→ TASK INSTRUCTIONS: Please give the data again in full, exactly as provided.

*** EXERCISE DATA ***

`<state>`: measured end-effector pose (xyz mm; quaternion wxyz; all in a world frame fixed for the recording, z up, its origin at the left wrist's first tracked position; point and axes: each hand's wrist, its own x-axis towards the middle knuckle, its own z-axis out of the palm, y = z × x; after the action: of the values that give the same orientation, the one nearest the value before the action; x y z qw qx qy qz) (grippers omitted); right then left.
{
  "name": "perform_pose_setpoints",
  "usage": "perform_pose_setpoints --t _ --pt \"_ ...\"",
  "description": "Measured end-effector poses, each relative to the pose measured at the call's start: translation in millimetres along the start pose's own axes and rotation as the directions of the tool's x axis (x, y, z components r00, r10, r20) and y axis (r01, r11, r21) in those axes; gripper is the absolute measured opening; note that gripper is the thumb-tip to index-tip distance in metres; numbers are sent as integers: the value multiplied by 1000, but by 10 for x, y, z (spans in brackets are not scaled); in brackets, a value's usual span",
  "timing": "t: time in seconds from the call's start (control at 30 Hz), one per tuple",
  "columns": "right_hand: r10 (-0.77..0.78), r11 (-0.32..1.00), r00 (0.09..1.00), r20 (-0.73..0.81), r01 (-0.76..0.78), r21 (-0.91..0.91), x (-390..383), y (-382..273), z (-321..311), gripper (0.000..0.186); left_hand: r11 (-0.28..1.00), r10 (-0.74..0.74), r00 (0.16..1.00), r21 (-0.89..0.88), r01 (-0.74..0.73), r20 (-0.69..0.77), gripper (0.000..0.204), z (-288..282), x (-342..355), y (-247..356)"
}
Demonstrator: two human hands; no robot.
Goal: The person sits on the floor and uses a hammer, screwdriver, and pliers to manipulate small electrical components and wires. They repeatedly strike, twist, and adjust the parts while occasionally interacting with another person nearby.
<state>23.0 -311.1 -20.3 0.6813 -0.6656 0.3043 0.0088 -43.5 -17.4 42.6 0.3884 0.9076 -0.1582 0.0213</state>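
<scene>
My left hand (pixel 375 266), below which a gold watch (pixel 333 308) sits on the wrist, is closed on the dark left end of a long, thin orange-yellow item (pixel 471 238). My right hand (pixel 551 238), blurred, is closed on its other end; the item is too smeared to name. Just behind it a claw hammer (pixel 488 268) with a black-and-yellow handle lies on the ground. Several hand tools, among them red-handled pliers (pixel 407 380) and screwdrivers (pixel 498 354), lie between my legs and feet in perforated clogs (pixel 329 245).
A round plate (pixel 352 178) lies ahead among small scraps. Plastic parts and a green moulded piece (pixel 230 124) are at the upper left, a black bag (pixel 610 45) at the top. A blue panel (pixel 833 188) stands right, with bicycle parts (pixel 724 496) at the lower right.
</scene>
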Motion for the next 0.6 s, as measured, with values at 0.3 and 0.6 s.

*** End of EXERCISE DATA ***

→ WRITTEN SOLUTION:
`<state>`: measured end-effector pose (xyz mm; quaternion wxyz; all in a world frame fixed for the recording, z up, its origin at the left wrist's first tracked position; point and axes: each hand's wrist, its own x-axis towards the middle knuckle, its own z-axis out of the palm, y = z × x; after the action: of the values that give the same orientation, the one nearest the value before the action; x y z qw qx qy qz) (grippers omitted); right then left.
{
  "name": "perform_pose_setpoints",
  "usage": "perform_pose_setpoints --t _ --pt \"_ ...\"",
  "description": "Measured end-effector poses, each relative to the pose measured at the call's start: translation in millimetres along the start pose's own axes and rotation as the directions of the tool's x axis (x, y, z components r00, r10, r20) and y axis (r01, r11, r21) in those axes; gripper is the absolute measured opening; note that gripper is the thumb-tip to index-tip distance in metres; numbers are sent as integers: the value multiplied by 1000, but by 10 for x, y, z (spans in brackets are not scaled); in brackets, a value's usual span",
  "timing": "t: time in seconds from the call's start (control at 30 Hz), one per tuple",
  "columns": "right_hand: r10 (-0.77..0.78), r11 (-0.32..1.00), r00 (0.09..1.00), r20 (-0.73..0.81), r01 (-0.76..0.78), r21 (-0.91..0.91), x (-390..383), y (-382..273), z (-321..311), gripper (0.000..0.186); left_hand: r11 (-0.28..1.00), r10 (-0.74..0.74), r00 (0.16..1.00), r21 (-0.89..0.88), r01 (-0.74..0.73), r20 (-0.69..0.77), gripper (0.000..0.204), z (-288..282), x (-342..355), y (-247..356)"
}
Demonstrator: two human hands; no robot.
Goal: The person sits on the floor and uses a hammer, screwdriver, and pliers to manipulate small electrical components and wires. They repeatedly strike, twist, and adjust the parts while occasionally interacting with another person nearby.
<state>23.0 -311.1 -20.3 0.6813 -0.6656 0.3043 0.0088 -43.5 -17.4 42.6 0.3884 0.9076 -0.1582 0.0213</state>
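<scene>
My left hand (pixel 375 266), below which a gold watch (pixel 333 308) sits on the wrist, is closed on the dark left end of a long, thin orange-yellow item (pixel 471 238). My right hand (pixel 551 238), blurred, is closed on its other end; the item is too smeared to name. Just behind it a claw hammer (pixel 488 268) with a black-and-yellow handle lies on the ground. Several hand tools, among them red-handled pliers (pixel 407 380) and screwdrivers (pixel 498 354), lie between my legs and feet in perforated clogs (pixel 329 245).
A round plate (pixel 352 178) lies ahead among small scraps. Plastic parts and a green moulded piece (pixel 230 124) are at the upper left, a black bag (pixel 610 45) at the top. A blue panel (pixel 833 188) stands right, with bicycle parts (pixel 724 496) at the lower right.
</scene>
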Motion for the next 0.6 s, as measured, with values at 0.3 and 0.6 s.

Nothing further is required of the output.